YOUR ASSIGNMENT
Search the records below for the string "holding", and report each line that contains it.

RECORDS SHOWN
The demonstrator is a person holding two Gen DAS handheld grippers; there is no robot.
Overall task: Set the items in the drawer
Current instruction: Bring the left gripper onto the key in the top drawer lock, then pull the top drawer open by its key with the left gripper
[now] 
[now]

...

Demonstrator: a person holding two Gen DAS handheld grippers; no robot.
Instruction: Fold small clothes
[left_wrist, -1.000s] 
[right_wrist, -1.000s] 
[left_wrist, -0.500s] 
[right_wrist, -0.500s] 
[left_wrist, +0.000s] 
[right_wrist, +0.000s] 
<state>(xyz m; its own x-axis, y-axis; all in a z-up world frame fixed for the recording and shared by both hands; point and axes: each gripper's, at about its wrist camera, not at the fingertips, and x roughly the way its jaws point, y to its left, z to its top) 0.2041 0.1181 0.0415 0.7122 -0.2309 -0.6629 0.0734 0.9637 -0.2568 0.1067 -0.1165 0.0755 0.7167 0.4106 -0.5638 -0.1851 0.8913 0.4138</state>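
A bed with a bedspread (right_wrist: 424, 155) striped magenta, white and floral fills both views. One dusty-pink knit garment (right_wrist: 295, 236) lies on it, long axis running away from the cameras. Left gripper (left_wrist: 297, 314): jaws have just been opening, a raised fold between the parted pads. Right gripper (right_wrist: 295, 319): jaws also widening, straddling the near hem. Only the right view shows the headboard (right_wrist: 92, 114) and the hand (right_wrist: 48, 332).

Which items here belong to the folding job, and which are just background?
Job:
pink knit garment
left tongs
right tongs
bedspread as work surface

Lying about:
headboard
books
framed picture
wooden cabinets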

SOLUTION FOR THIS TASK
The demonstrator is a person holding two Gen DAS handheld grippers; there is no robot.
Demonstrator: a person holding two Gen DAS handheld grippers; no robot.

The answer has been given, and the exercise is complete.